Somewhere below, one line contains "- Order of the" and a later line contains "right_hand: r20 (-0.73". Output those two lines and everything between them exactly, and nothing else.

Start of DATA RECORDS

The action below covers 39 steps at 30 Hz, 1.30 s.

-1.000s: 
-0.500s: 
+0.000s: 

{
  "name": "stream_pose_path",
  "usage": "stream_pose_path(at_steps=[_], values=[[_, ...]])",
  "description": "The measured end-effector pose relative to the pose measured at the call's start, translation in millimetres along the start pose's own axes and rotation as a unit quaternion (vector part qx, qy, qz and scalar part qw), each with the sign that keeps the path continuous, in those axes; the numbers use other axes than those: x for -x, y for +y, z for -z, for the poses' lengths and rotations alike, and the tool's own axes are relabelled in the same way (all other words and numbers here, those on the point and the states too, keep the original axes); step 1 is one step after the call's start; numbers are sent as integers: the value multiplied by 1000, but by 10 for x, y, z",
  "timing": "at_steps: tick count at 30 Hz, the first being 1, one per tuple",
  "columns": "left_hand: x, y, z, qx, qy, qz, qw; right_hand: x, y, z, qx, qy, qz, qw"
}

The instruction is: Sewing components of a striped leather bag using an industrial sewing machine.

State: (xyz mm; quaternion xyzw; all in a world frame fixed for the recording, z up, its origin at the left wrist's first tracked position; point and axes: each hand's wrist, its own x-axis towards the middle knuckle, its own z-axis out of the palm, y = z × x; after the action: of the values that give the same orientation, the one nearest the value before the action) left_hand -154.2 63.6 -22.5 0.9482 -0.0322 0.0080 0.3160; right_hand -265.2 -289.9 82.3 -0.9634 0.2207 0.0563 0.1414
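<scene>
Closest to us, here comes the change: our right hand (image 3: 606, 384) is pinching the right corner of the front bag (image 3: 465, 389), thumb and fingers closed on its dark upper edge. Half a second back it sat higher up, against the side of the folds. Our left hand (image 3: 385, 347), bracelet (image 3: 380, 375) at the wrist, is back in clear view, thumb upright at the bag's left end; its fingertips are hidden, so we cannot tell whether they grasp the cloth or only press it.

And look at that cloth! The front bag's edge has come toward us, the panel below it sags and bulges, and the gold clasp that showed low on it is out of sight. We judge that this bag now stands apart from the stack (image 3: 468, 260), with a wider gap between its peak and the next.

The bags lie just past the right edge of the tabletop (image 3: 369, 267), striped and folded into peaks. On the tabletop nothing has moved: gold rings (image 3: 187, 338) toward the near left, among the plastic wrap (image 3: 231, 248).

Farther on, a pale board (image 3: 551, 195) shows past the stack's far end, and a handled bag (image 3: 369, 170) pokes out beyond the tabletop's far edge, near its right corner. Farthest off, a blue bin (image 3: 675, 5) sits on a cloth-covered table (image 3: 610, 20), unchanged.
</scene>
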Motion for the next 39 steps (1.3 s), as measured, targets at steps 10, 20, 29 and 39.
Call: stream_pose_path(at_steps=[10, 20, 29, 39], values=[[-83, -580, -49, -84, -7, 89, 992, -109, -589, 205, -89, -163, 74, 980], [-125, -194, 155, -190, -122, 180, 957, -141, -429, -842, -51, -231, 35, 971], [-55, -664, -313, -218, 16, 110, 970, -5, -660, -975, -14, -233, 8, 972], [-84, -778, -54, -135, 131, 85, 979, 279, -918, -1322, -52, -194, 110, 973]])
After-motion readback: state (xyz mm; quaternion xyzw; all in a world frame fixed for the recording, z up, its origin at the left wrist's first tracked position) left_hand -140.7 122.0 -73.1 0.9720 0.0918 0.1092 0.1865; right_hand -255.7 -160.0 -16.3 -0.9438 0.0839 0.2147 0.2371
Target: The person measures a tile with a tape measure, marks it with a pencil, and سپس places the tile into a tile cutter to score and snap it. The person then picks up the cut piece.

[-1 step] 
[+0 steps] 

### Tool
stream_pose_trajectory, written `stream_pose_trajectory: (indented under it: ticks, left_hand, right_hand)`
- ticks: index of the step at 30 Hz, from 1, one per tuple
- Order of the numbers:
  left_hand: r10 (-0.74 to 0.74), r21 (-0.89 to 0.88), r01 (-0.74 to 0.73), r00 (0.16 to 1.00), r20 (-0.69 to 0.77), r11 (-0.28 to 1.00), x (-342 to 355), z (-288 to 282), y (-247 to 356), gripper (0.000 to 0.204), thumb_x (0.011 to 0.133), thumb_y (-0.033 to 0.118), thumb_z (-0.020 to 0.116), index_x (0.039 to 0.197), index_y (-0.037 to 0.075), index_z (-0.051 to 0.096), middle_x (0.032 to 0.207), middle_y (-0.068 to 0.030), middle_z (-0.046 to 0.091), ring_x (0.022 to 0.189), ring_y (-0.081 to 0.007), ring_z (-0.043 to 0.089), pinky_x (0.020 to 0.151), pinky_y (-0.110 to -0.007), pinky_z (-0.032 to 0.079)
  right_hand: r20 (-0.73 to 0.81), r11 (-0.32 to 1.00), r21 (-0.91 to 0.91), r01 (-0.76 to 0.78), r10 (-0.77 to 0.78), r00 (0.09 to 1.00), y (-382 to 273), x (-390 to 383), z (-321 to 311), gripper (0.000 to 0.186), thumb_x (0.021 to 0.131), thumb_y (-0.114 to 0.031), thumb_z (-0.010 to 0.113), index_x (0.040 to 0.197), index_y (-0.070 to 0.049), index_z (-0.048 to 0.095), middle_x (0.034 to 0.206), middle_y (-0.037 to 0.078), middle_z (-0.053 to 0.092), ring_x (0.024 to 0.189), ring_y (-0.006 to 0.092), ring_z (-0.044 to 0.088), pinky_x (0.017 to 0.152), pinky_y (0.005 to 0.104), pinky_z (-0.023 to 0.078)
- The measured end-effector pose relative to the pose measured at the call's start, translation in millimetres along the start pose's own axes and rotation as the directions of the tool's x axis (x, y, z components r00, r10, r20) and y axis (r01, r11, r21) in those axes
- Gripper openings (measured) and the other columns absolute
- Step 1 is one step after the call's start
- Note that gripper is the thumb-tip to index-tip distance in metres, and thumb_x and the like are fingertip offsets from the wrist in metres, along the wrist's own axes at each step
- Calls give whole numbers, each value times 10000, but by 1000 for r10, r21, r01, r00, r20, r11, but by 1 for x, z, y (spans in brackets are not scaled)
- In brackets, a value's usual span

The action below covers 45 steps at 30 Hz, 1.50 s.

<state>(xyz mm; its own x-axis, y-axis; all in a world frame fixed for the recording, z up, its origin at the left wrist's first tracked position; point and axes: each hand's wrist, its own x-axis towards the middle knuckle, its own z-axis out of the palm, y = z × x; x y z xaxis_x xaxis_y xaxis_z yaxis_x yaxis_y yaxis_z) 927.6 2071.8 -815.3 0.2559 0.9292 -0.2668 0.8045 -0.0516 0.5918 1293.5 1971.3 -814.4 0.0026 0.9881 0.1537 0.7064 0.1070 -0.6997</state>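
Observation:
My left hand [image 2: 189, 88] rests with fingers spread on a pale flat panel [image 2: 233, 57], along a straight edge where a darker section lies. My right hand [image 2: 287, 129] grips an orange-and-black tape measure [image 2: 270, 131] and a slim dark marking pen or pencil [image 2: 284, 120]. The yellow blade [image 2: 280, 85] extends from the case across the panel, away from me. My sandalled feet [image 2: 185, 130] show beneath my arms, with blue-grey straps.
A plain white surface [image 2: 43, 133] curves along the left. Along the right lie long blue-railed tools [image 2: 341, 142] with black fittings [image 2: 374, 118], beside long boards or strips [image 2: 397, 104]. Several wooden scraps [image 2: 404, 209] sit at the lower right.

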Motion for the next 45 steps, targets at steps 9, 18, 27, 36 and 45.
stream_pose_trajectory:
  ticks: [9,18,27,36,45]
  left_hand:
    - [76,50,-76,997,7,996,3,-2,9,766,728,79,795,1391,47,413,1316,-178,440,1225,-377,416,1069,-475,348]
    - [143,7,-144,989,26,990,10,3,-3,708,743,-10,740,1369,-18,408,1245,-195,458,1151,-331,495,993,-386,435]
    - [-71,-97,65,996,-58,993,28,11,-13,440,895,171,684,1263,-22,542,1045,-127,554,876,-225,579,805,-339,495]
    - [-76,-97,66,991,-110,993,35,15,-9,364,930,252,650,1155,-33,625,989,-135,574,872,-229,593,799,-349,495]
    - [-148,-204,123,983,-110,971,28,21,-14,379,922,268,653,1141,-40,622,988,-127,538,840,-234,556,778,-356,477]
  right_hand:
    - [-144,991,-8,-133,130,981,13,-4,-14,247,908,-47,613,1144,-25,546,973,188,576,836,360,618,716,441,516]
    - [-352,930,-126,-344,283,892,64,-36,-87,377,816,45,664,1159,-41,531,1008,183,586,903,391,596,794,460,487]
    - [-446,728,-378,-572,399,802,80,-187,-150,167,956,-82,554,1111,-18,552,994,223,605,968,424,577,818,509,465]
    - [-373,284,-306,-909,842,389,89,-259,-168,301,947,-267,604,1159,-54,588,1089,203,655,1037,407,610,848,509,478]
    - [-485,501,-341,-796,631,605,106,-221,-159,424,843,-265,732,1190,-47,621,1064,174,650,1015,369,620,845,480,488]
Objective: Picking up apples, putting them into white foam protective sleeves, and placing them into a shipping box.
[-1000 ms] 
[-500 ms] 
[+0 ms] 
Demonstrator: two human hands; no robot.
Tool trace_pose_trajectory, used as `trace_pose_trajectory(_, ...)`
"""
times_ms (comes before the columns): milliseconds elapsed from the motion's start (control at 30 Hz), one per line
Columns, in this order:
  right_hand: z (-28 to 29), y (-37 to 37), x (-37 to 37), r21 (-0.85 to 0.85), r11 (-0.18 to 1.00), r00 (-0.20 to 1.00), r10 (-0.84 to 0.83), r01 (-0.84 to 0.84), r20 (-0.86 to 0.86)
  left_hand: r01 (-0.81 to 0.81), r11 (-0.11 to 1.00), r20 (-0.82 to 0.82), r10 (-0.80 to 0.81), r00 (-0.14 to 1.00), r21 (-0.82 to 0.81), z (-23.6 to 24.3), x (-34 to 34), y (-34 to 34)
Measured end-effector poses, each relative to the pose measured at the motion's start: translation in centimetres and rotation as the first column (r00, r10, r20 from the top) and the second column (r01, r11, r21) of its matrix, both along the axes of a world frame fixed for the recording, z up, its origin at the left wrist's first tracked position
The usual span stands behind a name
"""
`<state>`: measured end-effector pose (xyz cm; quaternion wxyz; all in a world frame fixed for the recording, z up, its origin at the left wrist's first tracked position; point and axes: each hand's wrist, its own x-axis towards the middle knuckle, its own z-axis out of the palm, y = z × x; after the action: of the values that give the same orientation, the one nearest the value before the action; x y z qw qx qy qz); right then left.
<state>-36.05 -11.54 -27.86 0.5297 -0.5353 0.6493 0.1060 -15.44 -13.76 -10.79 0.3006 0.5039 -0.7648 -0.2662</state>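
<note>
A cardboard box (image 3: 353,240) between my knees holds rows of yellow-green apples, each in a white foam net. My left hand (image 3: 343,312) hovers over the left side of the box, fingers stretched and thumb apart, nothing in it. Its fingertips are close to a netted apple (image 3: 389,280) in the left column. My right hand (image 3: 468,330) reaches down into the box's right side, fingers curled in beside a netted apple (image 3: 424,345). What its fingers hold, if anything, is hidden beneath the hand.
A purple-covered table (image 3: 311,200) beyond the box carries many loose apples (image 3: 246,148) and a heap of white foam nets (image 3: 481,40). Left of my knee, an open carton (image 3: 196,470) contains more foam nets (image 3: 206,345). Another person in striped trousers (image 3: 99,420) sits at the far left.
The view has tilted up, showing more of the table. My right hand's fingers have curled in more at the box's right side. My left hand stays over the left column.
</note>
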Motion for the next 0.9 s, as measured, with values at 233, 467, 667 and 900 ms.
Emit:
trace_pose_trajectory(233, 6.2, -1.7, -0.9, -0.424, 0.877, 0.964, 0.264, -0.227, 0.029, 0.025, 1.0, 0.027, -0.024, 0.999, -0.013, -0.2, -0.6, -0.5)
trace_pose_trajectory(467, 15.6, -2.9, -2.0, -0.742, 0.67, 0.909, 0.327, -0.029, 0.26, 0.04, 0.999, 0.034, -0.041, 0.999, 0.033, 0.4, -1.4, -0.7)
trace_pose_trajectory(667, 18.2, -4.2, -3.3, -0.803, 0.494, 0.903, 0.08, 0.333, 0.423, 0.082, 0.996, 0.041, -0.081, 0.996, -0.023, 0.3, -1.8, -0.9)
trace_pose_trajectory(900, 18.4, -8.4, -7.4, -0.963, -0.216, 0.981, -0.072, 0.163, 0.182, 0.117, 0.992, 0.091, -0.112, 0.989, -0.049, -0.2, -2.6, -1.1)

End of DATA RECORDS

[EXPECTED ANSWER]
- Order of the numbers:
  left_hand: r10 (-0.74 to 0.74), r21 (-0.89 to 0.88), r01 (-0.74 to 0.73), r00 (0.16 to 1.00), r20 (-0.69 to 0.77), r11 (-0.28 to 1.00), x (-342 to 355), z (-288 to 282), y (-247 to 356), gripper (0.000 to 0.204), thumb_x (0.011 to 0.133), thumb_y (-0.033 to 0.118), thumb_z (-0.020 to 0.116), index_x (0.039 to 0.197), index_y (-0.037 to 0.075), index_z (-0.051 to 0.096), middle_x (0.032 to 0.207), middle_y (-0.068 to 0.030), middle_z (-0.046 to 0.091), ring_x (0.022 to 0.189), ring_y (-0.081 to 0.007), ring_z (-0.043 to 0.089), pinky_x (0.020 to 0.151), pinky_y (-0.110 to -0.007), pinky_z (-0.032 to 0.079)
  right_hand: r20 (-0.73 to 0.81), r11 (-0.32 to 1.00), r21 (-0.91 to 0.91), r01 (-0.76 to 0.78), r10 (-0.77 to 0.78), r00 (0.09 to 1.00), y (-382 to 273), x (-390 to 383), z (-321 to 311), gripper (0.000 to 0.186), thumb_x (0.021 to 0.131), thumb_y (-0.114 to 0.031), thumb_z (-0.010 to 0.113), index_x (0.040 to 0.197), index_y (-0.070 to 0.049), index_z (-0.048 to 0.095), middle_x (0.034 to 0.206), middle_y (-0.037 to 0.078), middle_z (-0.053 to 0.092), ring_x (0.024 to 0.189), ring_y (-0.006 to 0.092), ring_z (-0.044 to 0.088), pinky_x (0.017 to 0.152), pinky_y (0.005 to 0.104), pinky_z (-0.023 to 0.078)

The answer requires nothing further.